Problem description — What this exercise requires is a verbatim reproduction of the data below.

Provided material —
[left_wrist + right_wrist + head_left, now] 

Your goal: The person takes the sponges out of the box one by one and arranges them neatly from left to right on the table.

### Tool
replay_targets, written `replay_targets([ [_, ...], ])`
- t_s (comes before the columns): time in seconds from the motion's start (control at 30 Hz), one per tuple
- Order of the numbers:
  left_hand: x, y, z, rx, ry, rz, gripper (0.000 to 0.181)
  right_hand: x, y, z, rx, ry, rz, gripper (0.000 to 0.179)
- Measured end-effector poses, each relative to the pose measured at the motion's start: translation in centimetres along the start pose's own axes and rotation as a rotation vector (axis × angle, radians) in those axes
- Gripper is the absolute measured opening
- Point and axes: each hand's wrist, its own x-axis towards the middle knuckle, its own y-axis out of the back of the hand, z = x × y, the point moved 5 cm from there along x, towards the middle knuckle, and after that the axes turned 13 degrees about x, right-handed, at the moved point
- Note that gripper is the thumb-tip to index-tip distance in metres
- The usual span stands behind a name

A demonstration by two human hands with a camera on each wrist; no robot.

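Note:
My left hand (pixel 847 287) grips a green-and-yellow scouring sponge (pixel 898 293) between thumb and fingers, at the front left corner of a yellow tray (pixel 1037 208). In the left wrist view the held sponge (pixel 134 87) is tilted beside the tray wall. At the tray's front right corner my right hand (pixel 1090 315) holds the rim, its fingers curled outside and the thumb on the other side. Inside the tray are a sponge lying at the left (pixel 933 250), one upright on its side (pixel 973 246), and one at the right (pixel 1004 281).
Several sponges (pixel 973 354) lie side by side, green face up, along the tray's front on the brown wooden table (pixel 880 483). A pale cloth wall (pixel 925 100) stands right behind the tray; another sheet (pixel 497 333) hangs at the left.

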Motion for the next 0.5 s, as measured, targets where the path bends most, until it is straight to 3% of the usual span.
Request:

Response area —
[left_wrist + right_wrist + head_left, now] 

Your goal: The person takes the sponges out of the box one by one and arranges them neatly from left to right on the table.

### Tool
replay_targets, written `replay_targets([ [_, ...], ])`
- t_s (comes before the columns): time in seconds from the motion's start (control at 30 Hz), one per tuple
- Order of the numbers:
  left_hand: x, y, z, rx, ry, rz, gripper (0.000 to 0.181)
  right_hand: x, y, z, rx, ry, rz, gripper (0.000 to 0.179)
- Measured end-effector poses, each relative to the pose measured at the motion's start: translation in centimetres along the start pose's own axes and rotation as a rotation vector (axis × angle, radians) in those axes
- Gripper is the absolute measured opening
- Point and axes: each hand's wrist, its own x-axis towards the middle knuckle, its own y-axis out of the back of the hand, z = x × y, the point moved 5 cm from there along x, towards the middle knuckle, and after that the axes turned 13 degrees about x, right-handed, at the moved point
- Note that gripper is the thumb-tip to index-tip distance in metres
- The usual span stands behind a name

A demonstration by two human hands with a camera on each wrist; no robot.

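Note:
My left hand (pixel 847 287) grips a green-and-yellow scouring sponge (pixel 898 293) between thumb and fingers, at the front left corner of a yellow tray (pixel 1037 208). In the left wrist view the held sponge (pixel 134 87) is tilted beside the tray wall. At the tray's front right corner my right hand (pixel 1090 315) holds the rim, its fingers curled outside and the thumb on the other side. Inside the tray are a sponge lying at the left (pixel 933 250), one upright on its side (pixel 973 246), and one at the right (pixel 1004 281).
Several sponges (pixel 973 354) lie side by side, green face up, along the tray's front on the brown wooden table (pixel 880 483). A pale cloth wall (pixel 925 100) stands right behind the tray; another sheet (pixel 497 333) hangs at the left.
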
Motion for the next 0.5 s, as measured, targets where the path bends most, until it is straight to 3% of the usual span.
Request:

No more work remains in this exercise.